My research in the Boutros Lab at UCLA focuses on understanding the molecular heterogeneity of prostate cancer to improve risk stratification and treatment. I use integrative genomic approaches — including whole-genome sequencing, transcriptomics, and clinical trial correlatives — to identify biomarkers with translational relevance.
Prostate-specific membrane antigen (PSMA) PET imaging has transformed how prostate cancer is staged and managed. My work investigates the molecular biology underlying PSMA PET visibility — asking what it means at a genomic level when a tumor “lights up” on PSMA PET.
In a study published in European Urology, we characterized PSMA levels as a reflection of cancer biology in treatment-naïve prostate cancer, correlating PSMA PET signal with gene expression, genomic alterations, and treatment sensitivities using a multi-omic approach. We found that PSMA expression is associated with distinct transcriptomic programs and may serve as a biomarker for treatment responsiveness beyond simply identifying disease location.
Key publication: Weiner, A.B., Agrawal, R., et al. (2024). Molecular Hallmarks of Prostate-specific Membrane Antigen in Treatment-naïve Prostate Cancer. Eur Urol.
Androgen deprivation therapy (ADT) is a cornerstone of prostate cancer treatment, yet resistance invariably develops. My work has focused on understanding the molecular mechanisms of ADT response and whether combination strategies can delay resistance.

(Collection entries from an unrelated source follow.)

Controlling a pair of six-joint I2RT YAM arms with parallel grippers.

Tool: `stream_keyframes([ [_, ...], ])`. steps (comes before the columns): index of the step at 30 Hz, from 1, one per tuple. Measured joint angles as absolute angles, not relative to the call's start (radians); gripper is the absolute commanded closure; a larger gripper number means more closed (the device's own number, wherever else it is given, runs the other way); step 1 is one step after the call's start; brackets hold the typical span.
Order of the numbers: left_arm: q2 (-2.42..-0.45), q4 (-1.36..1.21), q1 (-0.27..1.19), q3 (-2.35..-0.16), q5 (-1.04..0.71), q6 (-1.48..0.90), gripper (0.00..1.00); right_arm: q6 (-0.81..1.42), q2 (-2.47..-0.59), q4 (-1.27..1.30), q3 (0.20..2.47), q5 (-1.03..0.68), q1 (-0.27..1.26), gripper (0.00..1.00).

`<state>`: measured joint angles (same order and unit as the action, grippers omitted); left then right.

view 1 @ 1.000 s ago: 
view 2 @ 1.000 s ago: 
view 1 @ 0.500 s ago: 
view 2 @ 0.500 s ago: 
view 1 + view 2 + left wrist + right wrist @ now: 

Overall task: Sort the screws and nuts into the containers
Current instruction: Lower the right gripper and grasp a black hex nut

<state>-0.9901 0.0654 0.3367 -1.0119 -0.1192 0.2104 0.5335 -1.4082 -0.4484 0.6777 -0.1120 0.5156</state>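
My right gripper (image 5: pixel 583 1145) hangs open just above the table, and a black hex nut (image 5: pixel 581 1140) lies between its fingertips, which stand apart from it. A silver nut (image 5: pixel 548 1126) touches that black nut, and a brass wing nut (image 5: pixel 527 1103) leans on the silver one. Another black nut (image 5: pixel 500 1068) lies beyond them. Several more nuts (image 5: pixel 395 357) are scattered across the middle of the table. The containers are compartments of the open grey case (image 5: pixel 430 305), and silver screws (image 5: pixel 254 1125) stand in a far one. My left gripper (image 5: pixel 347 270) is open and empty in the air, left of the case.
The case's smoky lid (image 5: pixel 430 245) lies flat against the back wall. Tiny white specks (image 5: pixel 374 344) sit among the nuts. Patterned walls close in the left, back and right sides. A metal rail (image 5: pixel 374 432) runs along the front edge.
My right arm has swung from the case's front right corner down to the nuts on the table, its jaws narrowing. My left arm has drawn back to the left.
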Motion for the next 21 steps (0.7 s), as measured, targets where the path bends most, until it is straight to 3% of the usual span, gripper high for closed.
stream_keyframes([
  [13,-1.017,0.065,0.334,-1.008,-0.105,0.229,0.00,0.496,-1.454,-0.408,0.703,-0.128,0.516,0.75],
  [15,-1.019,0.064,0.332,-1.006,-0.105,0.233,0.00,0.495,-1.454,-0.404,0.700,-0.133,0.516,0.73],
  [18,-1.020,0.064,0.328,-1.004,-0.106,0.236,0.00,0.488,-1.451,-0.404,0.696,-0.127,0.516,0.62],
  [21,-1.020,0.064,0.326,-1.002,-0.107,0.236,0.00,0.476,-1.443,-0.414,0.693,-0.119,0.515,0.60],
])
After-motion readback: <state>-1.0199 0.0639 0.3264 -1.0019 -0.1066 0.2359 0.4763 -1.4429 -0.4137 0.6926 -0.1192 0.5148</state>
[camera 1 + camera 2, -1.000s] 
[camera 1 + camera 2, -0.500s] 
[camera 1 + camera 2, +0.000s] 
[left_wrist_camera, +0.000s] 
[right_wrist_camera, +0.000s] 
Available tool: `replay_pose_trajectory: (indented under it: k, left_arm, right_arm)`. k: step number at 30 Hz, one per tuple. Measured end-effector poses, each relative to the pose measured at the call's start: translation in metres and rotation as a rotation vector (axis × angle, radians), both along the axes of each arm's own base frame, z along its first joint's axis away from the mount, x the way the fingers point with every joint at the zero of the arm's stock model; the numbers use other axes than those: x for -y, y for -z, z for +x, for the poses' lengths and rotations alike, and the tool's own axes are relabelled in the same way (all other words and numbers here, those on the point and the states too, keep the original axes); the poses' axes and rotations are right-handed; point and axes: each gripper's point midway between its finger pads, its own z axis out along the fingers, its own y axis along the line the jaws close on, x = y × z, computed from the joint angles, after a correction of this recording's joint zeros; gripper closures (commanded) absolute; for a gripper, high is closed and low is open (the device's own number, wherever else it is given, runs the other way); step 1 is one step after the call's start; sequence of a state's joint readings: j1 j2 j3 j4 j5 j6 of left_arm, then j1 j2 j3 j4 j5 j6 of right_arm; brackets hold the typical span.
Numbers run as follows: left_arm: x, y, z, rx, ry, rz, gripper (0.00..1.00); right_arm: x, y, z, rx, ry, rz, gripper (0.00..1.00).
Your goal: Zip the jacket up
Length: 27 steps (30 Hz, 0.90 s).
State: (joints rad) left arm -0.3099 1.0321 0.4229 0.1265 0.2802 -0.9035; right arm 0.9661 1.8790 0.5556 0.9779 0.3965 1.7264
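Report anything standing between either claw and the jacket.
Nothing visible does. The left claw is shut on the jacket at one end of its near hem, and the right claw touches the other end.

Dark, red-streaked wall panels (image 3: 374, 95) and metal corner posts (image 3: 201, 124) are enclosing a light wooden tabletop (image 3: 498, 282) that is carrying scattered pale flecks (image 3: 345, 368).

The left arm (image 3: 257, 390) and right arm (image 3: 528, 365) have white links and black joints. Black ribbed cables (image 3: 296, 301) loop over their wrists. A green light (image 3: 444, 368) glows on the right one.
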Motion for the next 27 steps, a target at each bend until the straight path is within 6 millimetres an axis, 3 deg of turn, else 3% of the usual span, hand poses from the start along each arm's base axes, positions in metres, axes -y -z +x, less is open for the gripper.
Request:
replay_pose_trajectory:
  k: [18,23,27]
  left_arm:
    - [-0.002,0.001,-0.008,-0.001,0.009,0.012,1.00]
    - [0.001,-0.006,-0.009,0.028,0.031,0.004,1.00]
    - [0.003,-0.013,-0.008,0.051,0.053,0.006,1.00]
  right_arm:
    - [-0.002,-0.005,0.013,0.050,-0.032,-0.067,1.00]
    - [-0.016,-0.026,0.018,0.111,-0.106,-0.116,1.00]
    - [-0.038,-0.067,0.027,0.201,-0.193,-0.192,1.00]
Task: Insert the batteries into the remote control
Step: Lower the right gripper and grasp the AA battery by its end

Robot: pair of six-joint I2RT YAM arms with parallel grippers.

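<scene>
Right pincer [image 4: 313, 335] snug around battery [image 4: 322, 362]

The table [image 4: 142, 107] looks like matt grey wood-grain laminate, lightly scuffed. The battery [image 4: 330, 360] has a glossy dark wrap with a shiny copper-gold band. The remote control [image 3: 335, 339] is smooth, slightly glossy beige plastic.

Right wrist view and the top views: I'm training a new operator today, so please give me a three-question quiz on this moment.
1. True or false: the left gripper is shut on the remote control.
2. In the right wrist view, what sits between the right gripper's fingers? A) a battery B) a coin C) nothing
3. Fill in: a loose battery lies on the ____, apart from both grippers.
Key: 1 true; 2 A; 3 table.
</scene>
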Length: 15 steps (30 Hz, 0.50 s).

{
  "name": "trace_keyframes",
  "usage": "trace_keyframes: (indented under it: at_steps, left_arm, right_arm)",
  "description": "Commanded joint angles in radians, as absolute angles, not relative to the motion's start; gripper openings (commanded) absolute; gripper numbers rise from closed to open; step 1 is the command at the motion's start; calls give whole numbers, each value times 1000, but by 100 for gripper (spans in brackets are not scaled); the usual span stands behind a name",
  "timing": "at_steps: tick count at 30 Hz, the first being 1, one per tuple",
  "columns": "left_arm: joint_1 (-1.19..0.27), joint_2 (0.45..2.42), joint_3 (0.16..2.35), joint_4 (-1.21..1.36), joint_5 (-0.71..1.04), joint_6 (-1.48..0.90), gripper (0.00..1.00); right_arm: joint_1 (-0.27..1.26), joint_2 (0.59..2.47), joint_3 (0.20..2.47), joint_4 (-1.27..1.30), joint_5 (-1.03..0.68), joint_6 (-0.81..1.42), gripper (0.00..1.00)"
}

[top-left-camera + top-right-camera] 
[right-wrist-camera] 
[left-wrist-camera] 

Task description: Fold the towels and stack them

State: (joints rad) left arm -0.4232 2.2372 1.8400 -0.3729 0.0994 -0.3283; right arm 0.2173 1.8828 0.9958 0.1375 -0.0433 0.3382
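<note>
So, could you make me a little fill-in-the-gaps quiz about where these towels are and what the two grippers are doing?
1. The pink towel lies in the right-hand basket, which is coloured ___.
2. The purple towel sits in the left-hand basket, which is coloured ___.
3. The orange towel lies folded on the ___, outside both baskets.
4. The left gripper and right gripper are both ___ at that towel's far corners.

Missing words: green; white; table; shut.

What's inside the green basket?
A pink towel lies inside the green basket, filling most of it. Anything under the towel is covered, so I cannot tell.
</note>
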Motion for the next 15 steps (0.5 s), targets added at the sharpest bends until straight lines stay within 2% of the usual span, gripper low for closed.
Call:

As first author on a phase 2 randomized clinical trial published in European Urology Oncology, I led the molecular analysis of neoadjuvant enzalutamide + degarelix combined with either MEK inhibition (trametinib) or SRC inhibition (dasatinib) in patients with unfavorable-risk localized prostate cancer. We evaluated whether targeting epithelial-mesenchymal transition (EMT) pathways could mitigate ADT resistance. While the combination arms did not reduce EMT markers compared to ADT alone, the trial generated a rich molecular dataset characterizing the genomic landscape of treatment response.
Key publication: Agrawal, R., Weiner, A.B., et al. (2025). Neoadjuvant Antiandrogen Therapy With or Without MEK or SRC Inhibition for Unfavorable-risk Prostate Cancer: A Phase 2 Randomized Clinical Trial. Eur Urol Oncol.
An emerging area of cancer biology is the role of the microbiome in tumor initiation and progression. My work has explored whether colibactin — a genotoxin produced by certain strains of E. coli — contributes to prostate cancer development.
In a study published in European Urology Oncology, we showed that exposure to colibactin-producing pks+ E. coli was positively associated with prostate cancer diagnosis in a clinical cohort. In cell culture, colibactin 742 increased replication fork stalling and fusions, and when combined with dihydrotestosterone (DHT), induced more somatic mutations of all types — including kataegis (localized hypermutation). These findings suggest that microbial genotoxins may synergize with androgens to drive genomic instability in the prostate.
Key publication: Agrawal, R., Al-Hiyari, S., et al. (2025). Colibactin Exerts Androgen-Dependent and -Independent Effects on Prostate Cancer. Eur Urol Oncol.